TASK TO COMPLETE -> Each line below needs to be repeated precisely as it is.

DATA EXTRACT ->
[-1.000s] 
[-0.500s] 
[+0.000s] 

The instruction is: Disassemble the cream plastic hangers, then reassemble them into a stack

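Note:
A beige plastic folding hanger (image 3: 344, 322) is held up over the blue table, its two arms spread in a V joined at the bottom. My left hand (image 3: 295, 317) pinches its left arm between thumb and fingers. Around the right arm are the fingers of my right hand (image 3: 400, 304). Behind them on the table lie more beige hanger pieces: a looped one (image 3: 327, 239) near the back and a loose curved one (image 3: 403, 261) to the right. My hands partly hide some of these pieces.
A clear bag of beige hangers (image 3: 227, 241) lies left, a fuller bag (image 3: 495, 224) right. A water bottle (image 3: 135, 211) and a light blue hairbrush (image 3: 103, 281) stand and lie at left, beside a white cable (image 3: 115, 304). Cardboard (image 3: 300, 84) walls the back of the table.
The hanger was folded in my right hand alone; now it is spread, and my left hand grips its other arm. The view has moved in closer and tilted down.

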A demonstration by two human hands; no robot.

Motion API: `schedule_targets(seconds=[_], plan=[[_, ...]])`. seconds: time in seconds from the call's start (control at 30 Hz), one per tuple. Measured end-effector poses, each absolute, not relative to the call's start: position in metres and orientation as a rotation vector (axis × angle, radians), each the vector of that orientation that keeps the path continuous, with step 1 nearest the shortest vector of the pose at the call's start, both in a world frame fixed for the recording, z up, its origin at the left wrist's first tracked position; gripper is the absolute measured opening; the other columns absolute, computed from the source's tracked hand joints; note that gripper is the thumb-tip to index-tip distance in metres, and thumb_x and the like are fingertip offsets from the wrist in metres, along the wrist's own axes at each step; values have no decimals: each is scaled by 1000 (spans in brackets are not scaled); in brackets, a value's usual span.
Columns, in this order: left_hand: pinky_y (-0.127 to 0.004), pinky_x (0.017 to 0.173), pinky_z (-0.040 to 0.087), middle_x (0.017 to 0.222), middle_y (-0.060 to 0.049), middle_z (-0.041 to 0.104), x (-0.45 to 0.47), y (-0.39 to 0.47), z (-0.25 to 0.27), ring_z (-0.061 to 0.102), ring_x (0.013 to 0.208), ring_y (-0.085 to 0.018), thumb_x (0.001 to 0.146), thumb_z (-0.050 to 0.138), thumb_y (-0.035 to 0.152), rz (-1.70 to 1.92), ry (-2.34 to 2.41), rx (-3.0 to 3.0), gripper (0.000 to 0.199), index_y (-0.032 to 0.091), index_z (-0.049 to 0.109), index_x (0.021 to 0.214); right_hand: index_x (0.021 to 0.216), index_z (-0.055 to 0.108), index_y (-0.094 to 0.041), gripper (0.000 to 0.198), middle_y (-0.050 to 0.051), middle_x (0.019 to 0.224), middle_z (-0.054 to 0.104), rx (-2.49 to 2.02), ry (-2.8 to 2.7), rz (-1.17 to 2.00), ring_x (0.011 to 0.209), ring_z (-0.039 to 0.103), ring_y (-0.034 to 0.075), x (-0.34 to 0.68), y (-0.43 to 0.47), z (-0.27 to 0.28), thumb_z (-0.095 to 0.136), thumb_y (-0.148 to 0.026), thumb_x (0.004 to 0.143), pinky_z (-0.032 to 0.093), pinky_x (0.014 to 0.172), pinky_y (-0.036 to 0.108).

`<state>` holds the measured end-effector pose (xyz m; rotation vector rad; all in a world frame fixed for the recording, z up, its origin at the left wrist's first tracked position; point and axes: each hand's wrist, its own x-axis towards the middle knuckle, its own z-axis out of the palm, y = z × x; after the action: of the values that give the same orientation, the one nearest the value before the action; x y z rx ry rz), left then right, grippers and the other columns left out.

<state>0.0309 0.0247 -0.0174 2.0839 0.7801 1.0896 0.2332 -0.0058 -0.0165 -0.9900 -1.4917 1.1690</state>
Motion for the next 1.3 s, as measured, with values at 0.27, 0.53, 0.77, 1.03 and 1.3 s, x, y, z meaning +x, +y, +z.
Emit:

EXERCISE RESULT ->
[-1.000s] 
[-0.500s] 
[+0.000s] 

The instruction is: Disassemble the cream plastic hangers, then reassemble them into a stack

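Note:
A beige plastic folding hanger (image 3: 344, 322) is held up over the blue table, its two arms spread in a V joined at the bottom. My left hand (image 3: 295, 317) pinches its left arm between thumb and fingers. Around the right arm are the fingers of my right hand (image 3: 400, 304). Behind them on the table lie more beige hanger pieces: a looped one (image 3: 327, 239) near the back and a loose curved one (image 3: 403, 261) to the right. My hands partly hide some of these pieces.
A clear bag of beige hangers (image 3: 227, 241) lies left, a fuller bag (image 3: 495, 224) right. A water bottle (image 3: 135, 211) and a light blue hairbrush (image 3: 103, 281) stand and lie at left, beside a white cable (image 3: 115, 304). Cardboard (image 3: 300, 84) walls the back of the table.
The hanger was folded in my right hand alone; now it is spread, and my left hand grips its other arm. The view has moved in closer and tilted down.
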
A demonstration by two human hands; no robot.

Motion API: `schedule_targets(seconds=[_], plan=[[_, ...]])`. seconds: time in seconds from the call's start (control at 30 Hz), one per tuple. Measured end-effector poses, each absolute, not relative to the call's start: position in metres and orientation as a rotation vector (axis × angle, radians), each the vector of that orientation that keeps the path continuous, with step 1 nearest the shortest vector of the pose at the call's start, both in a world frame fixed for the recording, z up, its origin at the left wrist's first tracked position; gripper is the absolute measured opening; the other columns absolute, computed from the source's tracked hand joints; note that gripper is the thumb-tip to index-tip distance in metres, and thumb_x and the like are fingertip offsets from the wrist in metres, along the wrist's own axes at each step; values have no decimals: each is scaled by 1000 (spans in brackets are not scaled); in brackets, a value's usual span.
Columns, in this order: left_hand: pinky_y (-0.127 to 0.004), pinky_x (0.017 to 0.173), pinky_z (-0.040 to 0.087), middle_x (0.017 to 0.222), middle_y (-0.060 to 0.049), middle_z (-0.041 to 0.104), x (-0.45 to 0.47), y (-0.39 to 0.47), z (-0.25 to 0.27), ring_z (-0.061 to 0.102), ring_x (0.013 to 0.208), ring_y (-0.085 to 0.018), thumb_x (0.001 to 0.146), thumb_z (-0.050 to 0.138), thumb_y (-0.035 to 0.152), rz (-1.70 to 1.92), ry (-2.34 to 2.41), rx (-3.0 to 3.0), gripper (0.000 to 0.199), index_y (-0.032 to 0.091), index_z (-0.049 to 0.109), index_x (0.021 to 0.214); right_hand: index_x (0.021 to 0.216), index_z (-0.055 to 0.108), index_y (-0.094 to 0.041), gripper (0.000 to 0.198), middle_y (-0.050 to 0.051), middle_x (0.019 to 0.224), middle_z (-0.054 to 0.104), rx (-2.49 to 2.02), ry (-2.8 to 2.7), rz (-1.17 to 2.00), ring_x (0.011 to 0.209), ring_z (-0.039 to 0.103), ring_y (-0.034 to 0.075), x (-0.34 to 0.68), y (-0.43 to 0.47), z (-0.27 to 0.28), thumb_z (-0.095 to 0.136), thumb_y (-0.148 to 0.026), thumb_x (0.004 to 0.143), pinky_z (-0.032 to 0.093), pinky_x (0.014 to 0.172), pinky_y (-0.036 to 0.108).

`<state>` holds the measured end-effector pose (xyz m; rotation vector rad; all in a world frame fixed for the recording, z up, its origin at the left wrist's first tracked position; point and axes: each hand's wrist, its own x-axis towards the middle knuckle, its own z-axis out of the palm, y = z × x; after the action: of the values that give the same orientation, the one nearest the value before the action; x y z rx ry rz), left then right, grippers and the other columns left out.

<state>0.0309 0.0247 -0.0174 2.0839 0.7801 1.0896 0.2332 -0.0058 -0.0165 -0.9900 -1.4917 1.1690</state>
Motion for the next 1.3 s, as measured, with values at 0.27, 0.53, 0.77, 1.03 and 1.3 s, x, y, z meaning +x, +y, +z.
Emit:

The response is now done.